Summary & Overview
HCPCS Q4030: Adult Long Leg Fiberglass Cast Supplies
HCPCS Level II code Q4030 denotes adult long leg fiberglass cast supplies used to immobilize the lower extremity for patients aged 11 years and older. This code captures the supply component of casting materials and is commonly used across ambulatory orthopedics, emergency departments, and hospital outpatient settings. Accurate use of Q4030 supports consistent billing for cast supplies and assists payers and providers in tracking utilization of immobilization materials nationally.
Key payers included in this analysis are Aetna, Blue Cross Blue Shield, Cigna Health, UnitedHealthcare, and Medicare. Readers will find a concise overview of the code’s clinical context, typical service settings, and the payer landscape. The publication summarizes available national benchmarks where present, highlights relevant policy considerations affecting billing and coverage for cast supplies, and outlines common compliance and documentation themes tied to supply codes.

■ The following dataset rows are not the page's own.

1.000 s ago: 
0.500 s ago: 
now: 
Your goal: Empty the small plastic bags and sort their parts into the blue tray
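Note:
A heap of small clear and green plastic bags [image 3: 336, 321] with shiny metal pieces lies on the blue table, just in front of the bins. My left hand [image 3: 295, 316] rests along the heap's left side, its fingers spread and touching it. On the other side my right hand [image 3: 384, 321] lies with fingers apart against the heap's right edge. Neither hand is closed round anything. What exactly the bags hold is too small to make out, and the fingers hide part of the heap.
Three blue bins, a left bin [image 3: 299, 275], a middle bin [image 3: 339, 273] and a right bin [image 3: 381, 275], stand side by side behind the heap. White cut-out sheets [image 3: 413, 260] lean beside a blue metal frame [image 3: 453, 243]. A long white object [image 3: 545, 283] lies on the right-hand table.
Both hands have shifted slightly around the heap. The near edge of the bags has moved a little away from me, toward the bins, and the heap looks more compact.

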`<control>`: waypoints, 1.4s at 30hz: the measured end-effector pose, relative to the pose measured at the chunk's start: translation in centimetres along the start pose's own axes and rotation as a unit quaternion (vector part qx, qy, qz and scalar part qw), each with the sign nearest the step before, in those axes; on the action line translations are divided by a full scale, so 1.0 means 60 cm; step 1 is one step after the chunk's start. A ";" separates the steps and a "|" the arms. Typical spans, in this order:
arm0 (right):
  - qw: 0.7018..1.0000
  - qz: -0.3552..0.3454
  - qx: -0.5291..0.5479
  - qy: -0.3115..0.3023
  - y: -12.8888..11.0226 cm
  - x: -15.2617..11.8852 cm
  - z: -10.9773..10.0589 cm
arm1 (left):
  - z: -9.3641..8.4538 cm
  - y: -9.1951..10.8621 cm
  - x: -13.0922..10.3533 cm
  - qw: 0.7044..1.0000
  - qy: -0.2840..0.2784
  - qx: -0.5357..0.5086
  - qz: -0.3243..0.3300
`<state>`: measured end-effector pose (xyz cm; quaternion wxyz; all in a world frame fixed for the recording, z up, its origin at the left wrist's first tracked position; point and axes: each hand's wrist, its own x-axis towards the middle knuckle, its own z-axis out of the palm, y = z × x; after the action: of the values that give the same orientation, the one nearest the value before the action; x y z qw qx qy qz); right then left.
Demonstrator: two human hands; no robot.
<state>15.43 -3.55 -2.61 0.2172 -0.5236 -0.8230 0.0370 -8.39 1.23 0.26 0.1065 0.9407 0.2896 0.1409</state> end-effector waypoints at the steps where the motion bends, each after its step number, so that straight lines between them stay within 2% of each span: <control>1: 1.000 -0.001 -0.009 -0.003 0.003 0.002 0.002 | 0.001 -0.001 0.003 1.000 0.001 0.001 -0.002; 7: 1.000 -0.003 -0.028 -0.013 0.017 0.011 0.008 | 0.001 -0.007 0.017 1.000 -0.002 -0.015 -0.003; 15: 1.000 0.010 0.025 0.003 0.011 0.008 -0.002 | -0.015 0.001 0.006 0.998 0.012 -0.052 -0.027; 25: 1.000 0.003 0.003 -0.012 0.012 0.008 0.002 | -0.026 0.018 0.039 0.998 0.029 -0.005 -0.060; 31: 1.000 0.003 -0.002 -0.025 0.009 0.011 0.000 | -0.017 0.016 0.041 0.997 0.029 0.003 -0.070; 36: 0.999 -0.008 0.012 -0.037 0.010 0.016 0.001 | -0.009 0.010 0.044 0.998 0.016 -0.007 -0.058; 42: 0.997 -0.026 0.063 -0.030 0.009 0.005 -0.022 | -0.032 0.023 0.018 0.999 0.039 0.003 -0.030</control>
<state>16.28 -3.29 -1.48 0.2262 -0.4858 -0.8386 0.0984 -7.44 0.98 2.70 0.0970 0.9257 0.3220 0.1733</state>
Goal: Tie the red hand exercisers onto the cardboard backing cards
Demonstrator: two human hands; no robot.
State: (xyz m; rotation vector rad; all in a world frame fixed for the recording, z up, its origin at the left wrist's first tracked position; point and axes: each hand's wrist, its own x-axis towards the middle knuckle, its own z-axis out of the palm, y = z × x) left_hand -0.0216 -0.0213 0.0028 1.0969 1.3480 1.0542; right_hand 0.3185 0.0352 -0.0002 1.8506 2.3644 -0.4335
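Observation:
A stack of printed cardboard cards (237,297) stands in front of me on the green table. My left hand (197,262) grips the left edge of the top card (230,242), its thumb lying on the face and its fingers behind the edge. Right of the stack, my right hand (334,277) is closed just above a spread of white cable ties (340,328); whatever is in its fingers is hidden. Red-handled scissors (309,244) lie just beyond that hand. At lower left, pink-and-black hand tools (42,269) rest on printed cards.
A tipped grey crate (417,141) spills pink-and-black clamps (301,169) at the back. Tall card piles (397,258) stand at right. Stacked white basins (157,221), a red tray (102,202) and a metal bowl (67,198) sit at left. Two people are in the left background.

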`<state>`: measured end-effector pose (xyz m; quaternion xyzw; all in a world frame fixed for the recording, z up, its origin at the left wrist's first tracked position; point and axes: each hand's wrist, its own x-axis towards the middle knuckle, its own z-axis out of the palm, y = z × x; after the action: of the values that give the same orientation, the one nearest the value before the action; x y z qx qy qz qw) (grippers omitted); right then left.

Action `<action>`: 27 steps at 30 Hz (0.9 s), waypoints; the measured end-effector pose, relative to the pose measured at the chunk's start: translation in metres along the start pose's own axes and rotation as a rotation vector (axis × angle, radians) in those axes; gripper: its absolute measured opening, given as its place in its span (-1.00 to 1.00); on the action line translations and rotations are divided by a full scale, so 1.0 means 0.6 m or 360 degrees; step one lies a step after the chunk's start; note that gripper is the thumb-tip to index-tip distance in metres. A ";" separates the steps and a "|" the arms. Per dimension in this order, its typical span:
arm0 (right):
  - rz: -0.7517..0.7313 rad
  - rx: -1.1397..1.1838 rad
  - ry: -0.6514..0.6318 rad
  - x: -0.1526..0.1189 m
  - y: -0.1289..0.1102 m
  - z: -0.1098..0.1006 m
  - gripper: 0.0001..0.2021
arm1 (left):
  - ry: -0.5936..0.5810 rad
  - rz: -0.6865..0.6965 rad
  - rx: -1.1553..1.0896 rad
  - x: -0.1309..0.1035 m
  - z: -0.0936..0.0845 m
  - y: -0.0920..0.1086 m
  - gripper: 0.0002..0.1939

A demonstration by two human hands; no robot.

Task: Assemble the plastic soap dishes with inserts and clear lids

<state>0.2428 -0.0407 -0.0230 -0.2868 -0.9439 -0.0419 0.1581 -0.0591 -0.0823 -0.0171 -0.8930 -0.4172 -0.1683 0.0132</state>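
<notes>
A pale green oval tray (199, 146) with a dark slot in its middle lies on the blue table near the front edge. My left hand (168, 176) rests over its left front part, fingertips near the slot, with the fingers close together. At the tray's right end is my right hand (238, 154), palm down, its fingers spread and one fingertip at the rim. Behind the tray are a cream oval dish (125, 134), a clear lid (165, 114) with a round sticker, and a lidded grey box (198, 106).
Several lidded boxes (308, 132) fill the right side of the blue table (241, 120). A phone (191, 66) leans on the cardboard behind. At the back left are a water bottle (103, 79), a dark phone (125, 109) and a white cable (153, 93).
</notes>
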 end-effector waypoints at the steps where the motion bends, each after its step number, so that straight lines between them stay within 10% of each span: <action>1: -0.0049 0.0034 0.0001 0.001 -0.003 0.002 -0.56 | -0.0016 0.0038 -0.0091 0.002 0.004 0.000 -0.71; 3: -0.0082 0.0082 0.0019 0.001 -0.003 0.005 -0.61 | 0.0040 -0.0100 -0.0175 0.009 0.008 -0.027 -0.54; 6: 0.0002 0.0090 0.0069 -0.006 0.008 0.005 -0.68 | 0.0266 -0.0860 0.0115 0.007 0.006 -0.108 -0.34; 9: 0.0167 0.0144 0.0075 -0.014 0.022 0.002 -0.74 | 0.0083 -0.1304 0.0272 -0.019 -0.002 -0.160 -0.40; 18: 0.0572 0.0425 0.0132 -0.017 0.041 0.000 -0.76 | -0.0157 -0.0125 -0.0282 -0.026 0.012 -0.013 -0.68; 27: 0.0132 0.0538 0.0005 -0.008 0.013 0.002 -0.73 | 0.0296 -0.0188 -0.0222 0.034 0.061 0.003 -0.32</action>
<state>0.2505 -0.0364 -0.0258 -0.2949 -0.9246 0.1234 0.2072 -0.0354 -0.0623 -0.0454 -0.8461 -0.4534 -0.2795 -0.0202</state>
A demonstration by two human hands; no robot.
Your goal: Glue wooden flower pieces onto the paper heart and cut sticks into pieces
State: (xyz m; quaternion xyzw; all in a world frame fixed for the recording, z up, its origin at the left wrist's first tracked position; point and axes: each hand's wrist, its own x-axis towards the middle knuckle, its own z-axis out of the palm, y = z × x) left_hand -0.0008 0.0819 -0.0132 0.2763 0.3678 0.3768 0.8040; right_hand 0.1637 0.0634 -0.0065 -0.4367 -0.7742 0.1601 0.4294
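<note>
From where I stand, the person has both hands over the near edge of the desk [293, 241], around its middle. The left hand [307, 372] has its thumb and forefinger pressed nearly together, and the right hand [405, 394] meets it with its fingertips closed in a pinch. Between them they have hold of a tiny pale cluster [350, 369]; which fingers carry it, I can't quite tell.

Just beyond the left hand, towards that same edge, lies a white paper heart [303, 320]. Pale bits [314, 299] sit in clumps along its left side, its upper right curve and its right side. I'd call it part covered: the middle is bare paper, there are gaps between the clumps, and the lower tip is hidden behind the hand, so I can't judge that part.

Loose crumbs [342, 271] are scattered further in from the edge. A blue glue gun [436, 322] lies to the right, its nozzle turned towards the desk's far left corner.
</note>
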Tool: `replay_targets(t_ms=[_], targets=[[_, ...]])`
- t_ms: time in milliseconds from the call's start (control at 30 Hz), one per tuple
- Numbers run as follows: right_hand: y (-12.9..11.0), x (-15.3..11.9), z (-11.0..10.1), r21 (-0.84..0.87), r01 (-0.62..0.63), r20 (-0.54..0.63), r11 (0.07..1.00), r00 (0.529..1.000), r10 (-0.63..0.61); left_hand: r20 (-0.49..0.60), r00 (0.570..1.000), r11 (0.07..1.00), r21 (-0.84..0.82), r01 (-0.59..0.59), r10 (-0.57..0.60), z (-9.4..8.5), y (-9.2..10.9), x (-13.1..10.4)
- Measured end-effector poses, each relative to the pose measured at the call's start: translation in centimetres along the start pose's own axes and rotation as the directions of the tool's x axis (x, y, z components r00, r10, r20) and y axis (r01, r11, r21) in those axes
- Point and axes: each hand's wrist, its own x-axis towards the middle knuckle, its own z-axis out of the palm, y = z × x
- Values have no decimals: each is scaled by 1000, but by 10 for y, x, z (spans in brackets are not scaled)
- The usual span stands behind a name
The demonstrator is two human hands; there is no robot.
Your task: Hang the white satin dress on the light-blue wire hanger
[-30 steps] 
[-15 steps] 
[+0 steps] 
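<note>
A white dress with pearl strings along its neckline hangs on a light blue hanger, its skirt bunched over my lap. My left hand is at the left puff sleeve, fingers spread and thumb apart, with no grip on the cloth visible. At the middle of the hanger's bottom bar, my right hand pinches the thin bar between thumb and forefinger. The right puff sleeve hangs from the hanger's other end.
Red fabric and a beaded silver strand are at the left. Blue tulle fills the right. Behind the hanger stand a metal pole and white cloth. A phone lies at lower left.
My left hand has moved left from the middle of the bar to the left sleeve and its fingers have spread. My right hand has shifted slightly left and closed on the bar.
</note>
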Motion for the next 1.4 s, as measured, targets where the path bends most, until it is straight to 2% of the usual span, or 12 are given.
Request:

This summary equips billing managers, revenue-cycle staff, and clinical leaders with a clear description of HCPCS Level II code Q4030, its clinical role in lower-extremity immobilization, and the payment and policy context to consider when submitting claims. Data not available in the input is noted where applicable in detailed sections.
Billing Code Overview
HCPCS Level II code Q4030 describes cast supplies, long leg cast, adult (11 years +), fiberglass. The service involves provision of materials and supplies specific to fabrication of a long leg fiberglass cast intended for patients aged 11 years and older. The service type is supply of orthotic/casting materials for immobilization of the lower extremity. The typical site of service is outpatient orthopedic clinics, hospital outpatient departments, emergency departments, and other ambulatory care settings where casts are applied.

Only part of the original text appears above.